Find and copy every line in the records that includes the string "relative".

┌──

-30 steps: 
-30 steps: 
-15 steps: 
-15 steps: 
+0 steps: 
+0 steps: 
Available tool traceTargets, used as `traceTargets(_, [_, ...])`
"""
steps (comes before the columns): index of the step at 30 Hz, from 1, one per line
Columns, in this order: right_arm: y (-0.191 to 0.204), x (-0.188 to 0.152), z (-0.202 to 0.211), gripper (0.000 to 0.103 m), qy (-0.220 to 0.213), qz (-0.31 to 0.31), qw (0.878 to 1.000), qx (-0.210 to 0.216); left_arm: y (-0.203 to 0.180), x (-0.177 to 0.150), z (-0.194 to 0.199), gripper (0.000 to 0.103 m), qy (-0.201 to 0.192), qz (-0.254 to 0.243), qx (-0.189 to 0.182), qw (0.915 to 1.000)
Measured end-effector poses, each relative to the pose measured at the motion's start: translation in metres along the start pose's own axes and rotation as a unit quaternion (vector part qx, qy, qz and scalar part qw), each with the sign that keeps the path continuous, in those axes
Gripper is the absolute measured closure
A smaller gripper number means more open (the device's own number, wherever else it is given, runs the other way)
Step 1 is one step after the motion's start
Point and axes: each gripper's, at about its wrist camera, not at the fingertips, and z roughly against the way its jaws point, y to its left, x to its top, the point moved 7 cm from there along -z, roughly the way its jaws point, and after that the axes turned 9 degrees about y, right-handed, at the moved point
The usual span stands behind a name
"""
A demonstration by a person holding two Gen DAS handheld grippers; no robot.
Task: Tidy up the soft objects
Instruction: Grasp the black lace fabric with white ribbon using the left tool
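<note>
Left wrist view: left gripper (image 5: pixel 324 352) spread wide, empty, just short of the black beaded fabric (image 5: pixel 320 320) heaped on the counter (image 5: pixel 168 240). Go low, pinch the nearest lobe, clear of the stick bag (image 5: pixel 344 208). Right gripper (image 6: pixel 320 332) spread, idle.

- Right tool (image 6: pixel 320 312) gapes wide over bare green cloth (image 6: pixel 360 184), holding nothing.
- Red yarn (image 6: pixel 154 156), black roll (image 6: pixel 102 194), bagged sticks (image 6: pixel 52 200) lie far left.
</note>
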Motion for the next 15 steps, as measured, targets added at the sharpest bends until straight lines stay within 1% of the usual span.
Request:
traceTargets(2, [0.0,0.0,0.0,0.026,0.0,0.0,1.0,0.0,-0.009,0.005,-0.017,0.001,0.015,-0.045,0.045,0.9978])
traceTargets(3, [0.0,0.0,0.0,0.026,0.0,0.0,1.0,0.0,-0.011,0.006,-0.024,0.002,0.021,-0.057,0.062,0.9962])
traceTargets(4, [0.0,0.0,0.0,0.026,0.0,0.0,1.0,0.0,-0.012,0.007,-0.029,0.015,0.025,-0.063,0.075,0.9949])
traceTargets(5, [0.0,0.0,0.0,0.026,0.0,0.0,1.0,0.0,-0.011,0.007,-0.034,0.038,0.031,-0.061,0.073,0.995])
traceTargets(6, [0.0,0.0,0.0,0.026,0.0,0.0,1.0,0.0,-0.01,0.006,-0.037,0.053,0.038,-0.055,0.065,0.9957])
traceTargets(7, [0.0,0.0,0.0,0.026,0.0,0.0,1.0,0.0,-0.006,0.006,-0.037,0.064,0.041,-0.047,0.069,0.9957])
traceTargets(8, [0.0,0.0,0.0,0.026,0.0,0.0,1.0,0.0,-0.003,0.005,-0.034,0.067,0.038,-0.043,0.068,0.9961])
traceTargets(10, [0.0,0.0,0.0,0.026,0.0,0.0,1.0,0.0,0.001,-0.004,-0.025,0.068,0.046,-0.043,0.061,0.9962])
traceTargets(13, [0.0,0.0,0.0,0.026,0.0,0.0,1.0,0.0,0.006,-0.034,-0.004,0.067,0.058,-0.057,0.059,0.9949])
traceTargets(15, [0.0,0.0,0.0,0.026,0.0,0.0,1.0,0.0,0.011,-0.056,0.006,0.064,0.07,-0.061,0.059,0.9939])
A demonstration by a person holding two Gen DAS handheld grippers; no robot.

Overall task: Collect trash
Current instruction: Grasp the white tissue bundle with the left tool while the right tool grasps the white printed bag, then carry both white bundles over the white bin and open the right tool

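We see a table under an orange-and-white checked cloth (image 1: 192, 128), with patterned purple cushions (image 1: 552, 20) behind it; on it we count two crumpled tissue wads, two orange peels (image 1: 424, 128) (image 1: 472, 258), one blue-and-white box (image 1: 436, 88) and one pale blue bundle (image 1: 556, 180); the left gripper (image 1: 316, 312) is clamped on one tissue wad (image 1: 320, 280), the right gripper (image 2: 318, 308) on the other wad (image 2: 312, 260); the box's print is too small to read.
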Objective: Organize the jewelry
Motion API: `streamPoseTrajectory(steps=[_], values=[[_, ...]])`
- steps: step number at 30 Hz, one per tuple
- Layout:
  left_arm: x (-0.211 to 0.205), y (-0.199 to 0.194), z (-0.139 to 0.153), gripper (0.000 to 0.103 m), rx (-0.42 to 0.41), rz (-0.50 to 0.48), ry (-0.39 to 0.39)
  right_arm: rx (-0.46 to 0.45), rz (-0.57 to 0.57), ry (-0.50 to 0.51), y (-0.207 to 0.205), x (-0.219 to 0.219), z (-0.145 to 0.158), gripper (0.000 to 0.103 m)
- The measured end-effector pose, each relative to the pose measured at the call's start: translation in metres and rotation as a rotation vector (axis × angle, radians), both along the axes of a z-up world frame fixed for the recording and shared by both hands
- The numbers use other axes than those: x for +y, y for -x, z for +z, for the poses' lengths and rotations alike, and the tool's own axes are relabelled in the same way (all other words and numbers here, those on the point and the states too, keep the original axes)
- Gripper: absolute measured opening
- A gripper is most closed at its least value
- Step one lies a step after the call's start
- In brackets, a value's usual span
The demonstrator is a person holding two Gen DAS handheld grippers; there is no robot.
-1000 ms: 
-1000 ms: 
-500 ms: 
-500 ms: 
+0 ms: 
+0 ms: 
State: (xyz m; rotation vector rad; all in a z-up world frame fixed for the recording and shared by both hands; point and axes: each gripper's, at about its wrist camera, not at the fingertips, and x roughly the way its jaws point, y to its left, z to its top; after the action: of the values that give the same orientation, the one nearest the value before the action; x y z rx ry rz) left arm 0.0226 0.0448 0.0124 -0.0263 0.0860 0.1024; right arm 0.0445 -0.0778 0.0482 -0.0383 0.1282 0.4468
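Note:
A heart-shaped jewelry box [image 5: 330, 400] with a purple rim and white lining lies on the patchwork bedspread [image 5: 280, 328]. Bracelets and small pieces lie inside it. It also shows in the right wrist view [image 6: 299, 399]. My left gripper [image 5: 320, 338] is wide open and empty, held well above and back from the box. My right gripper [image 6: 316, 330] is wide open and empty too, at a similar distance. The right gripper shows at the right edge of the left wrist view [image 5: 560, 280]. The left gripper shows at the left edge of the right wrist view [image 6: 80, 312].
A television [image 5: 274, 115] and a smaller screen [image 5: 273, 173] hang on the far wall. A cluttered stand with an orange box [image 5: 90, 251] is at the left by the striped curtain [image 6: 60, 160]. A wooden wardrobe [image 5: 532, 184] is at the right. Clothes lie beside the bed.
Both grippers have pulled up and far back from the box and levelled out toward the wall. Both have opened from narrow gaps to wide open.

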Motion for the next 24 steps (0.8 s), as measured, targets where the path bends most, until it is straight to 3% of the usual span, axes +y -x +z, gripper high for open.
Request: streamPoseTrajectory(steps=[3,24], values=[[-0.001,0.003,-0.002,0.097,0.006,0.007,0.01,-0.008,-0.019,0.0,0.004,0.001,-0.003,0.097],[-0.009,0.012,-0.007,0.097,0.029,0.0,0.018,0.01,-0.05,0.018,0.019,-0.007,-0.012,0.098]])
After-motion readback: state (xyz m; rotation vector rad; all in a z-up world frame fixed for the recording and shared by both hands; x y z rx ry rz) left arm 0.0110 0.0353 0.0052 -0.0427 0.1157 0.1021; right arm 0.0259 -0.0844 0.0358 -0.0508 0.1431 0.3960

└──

• WRITTEN ANSWER
Measured end-effector poses, each relative to the pose measured at the motion's start: translation in metres along the start pose's own axes and rotation as a unit quaternion (vector part qx, qy, qz and scalar part qw), each with the sign that keeps the path continuous, in those axes
- The measured end-effector pose, each relative to the pose measured at the call's start: translation in metres and rotation as a rotation vector (axis × angle, radians), both along the axes of a z-up world frame fixed for the recording and shared by both hands

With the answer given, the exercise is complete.